Шрифт:
Интервал:
Закладка:
И опять начинаем слезно упрашивать, умолять штабного радиста, чтобы он поскорее откликнулся на наш зов.
— Солнце! Солнце! Я Луна-четыре. Я Луна-четыре. Отвечай, как слышишь? Как слышишь? Прием…
Раз, второй, третий повторяет Юрка одно и то же.
А в ответ только треск разрядов, противный и пронзительный писк да бешено мчащиеся на соседней волне тире, точки, точки, тире…
Запустить бы сейчас Журавлеву порцию морзянки со скоростью групп пятнадцать. Я представляю, как, уловив в эфире пулеметные очереди ключа, Паша торопливо хватает карандаш и, придерживая двумя пальцами наушники, быстро-быстро записывает цифры и буквы. Он может принимать до двадцати групп в минуту. Это когда тире и точки сливаются в стремительную музыку. Кажется, в ней не под силу никому разобраться. Но Журавлев — радист первого класса. Он все поймет. И все запишет без единой ошибки. Ему бы только услышать… Но не слышит нас «Солнце». Исчезло, пропало оно куда-то вместе со штабной рацией и лучшим в полку радистом…
ПРИКАЗЫ НЕ ОБСУЖДАЮТ
Мглистая изморось все плотнее окутывает высотку мутным холодным пологом. Пожары в Нерубайке и Сосновке погасли. Наверное, там уже обрушились хаты: зарево исчезло бесследно, растворилось в морозном воздухе. Самоходки занимают приготовленные им гнезда — выдолбленные в мерзлой земле неглубокие квадратные ямы. На каждую выемку наезжает машина. С бортов, сзади и спереди мы закрываем дыры брезентом. И под днищем получается неплохое, почти комфортабельное убежище: здесь нет леденящего ветра и можно спокойно спать, пока часовой не поднимет «в ружье».

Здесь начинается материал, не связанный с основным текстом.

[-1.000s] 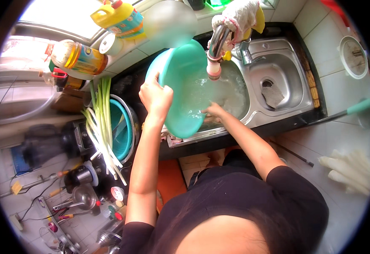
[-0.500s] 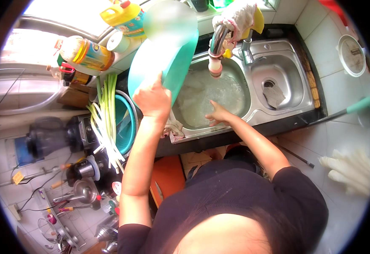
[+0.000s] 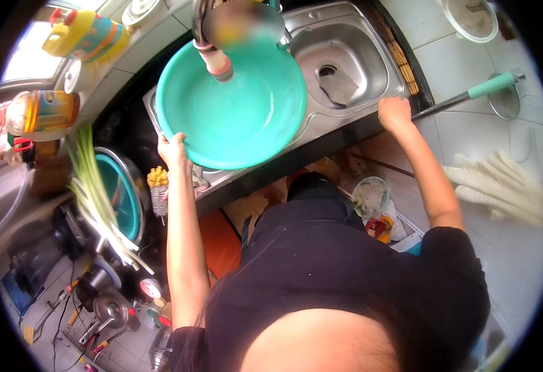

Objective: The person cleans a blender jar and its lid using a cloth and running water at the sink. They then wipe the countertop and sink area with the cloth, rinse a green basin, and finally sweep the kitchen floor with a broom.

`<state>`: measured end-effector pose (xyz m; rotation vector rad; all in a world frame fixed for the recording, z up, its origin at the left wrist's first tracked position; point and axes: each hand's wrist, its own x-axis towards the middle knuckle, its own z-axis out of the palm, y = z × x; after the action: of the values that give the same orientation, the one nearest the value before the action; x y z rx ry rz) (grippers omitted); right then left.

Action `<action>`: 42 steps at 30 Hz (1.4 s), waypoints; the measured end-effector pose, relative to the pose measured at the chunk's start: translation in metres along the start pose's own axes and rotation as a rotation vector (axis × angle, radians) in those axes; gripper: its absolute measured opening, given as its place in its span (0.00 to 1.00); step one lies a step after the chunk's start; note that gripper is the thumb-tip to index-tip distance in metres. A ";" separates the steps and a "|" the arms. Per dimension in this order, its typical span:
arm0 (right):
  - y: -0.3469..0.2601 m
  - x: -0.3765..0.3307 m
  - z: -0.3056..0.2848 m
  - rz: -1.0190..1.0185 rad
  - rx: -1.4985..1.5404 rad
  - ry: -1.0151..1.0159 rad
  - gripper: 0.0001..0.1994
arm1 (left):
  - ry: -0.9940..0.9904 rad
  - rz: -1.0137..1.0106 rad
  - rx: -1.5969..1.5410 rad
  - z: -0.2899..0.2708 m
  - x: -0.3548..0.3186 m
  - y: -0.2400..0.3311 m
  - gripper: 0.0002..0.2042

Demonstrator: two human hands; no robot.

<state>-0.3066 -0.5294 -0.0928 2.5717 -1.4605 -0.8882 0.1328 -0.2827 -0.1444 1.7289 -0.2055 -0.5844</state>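
A wide green plastic basin [image 3: 234, 118] lies over the left sink bowl, its open side up, beneath the faucet spout [image 3: 219, 67]. At its near left rim, my left hand [image 3: 173, 152] grips it with the fingers closed round the edge. A wet sheen shows on the basin's inside. My right hand [image 3: 395, 113] is closed above the front edge of the counter, right of the basin. Whatever its fingers may hold is hidden. The basin covers most of the left sink bowl.
The right sink bowl [image 3: 361, 46] has a grey piece at its drain. Spring onions [image 3: 88, 192] lie across a teal basket [image 3: 132, 204] at left. A bottle brush [image 3: 158, 192] stands by my left forearm. A green-handled pole [image 3: 495, 85] is at right, above white gloves [image 3: 501, 186].
The basin has gone from tilted at the sink's left to lying over the left bowl. My right hand has left the water, moved right and closed. The view has shifted rightward.
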 end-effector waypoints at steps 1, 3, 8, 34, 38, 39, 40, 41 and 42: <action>0.006 0.000 0.011 -0.011 -0.115 -0.088 0.12 | -0.019 0.016 -0.008 0.002 0.000 -0.012 0.10; 0.011 0.007 0.042 -0.042 -0.322 -0.177 0.14 | -0.031 0.021 0.066 -0.010 -0.006 -0.022 0.14; 0.027 0.027 0.105 0.017 -0.604 -0.198 0.17 | -0.115 -0.110 0.311 -0.052 -0.063 0.010 0.30; -0.066 -0.121 0.064 -0.273 -0.354 -0.598 0.09 | -0.024 -0.213 0.612 -0.317 -0.477 -0.165 0.14; -0.108 -0.217 -0.002 -0.505 -0.468 -0.193 0.10 | 0.048 -0.106 0.572 -0.319 -0.497 -0.191 0.12; -0.094 -0.213 0.003 -0.580 -0.524 -0.125 0.08 | 0.065 -0.107 0.520 -0.316 -0.503 -0.193 0.12; -0.123 -0.242 -0.026 -0.657 -0.617 -0.169 0.10 | 0.092 -0.128 0.512 -0.312 -0.509 -0.195 0.12; -0.133 -0.255 -0.038 -0.697 -0.677 -0.155 0.15 | 0.068 -0.207 0.493 -0.308 -0.516 -0.199 0.11; -0.140 -0.256 -0.039 -0.728 -0.682 -0.149 0.18 | 0.091 -0.235 0.506 -0.302 -0.522 -0.195 0.11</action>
<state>-0.2788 -0.2554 0.0115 2.4673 -0.0902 -1.3560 -0.2015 0.2562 -0.1486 2.2863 -0.0890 -0.6599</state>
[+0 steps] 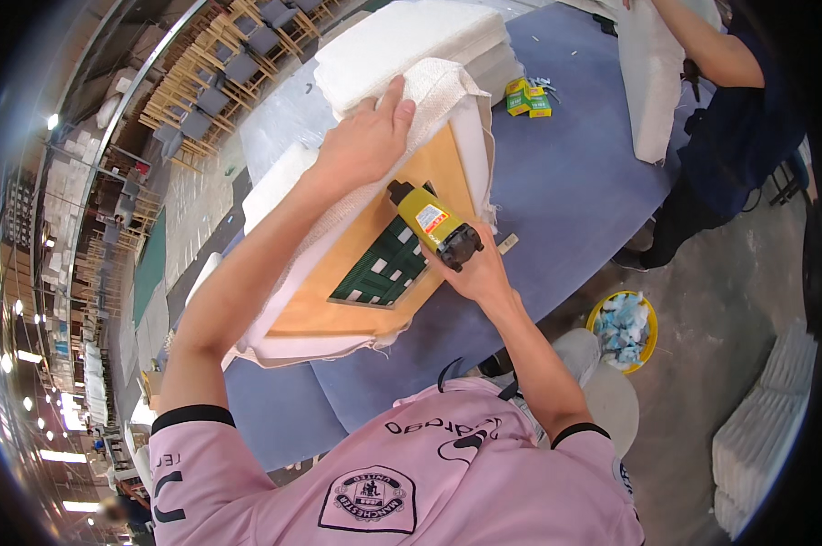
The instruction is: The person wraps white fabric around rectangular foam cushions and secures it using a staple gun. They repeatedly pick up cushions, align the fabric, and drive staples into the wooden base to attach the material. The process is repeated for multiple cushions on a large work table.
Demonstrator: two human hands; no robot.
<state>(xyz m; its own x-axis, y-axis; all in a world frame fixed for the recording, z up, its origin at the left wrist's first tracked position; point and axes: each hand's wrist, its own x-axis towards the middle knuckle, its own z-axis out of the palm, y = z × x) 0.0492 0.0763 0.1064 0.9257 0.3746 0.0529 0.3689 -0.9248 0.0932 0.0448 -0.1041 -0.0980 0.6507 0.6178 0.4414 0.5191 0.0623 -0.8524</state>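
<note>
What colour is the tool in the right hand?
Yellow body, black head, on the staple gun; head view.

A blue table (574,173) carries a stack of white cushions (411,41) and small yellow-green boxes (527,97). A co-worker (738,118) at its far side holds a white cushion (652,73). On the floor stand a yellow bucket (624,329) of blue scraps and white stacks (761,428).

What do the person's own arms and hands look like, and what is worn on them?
Both forearms are bare, and so are the left hand and the right hand: no gloves, watch or rings show. The short sleeves of a pink shirt end above the elbows, each with a black band at its hem. The shirt carries dark lettering and a round crest.
</note>
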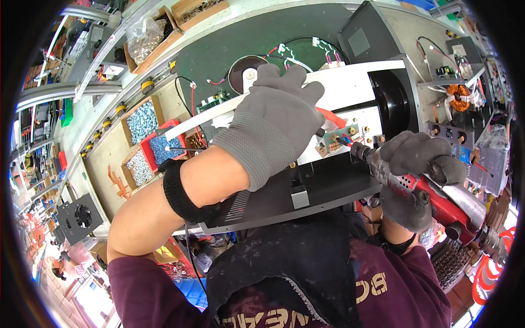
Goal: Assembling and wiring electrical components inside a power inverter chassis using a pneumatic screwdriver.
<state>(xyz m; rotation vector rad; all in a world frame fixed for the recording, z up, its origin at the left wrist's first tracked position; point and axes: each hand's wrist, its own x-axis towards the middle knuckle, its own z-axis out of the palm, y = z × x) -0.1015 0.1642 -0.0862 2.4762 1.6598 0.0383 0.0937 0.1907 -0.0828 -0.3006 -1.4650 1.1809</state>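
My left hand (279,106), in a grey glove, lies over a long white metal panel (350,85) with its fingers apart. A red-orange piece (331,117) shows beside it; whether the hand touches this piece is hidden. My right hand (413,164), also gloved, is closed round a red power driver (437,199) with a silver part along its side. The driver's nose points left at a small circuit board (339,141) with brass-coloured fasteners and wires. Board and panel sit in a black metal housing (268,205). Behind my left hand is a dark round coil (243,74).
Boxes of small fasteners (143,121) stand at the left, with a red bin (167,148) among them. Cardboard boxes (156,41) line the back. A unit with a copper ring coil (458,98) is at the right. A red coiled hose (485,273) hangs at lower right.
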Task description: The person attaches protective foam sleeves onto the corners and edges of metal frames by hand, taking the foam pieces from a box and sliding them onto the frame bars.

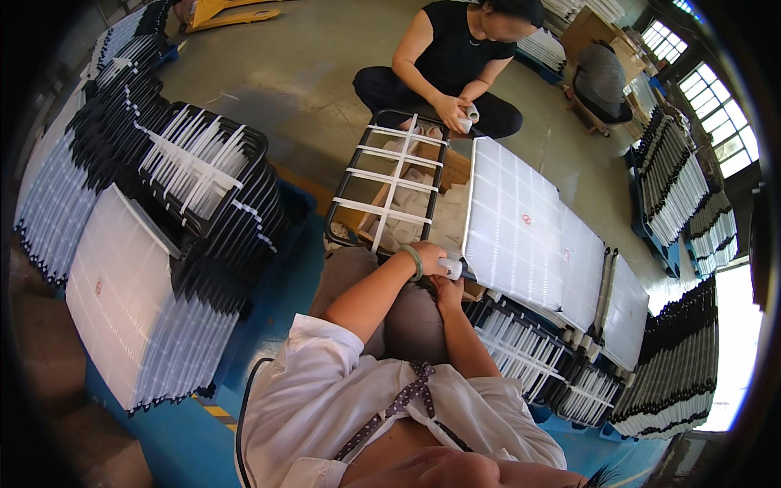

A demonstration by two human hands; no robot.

Нам со Смысловым Кохов приказал не отходить от машины Грибана. И мы первыми забрались под стальное брюхо комбатовской самоходки, которая теперь стала похожа на клушку, а мы — на ее цыплят. На крышках от разбитых снарядных ящиков не очень удобно. Но если под бок постелить шинель, под голову сунуть вещевой мешок и, прижавшись друг к другу спинами, накрыться второй шинелью, то можно скоротать ночь. Только бы не свело от холода неприкрытые ноги.
— Ты часто так ночевал? — спрашиваю я Смыслова.
— Приходилось. — Он отвечает небрежно, словно речь идет о чем-то привычном.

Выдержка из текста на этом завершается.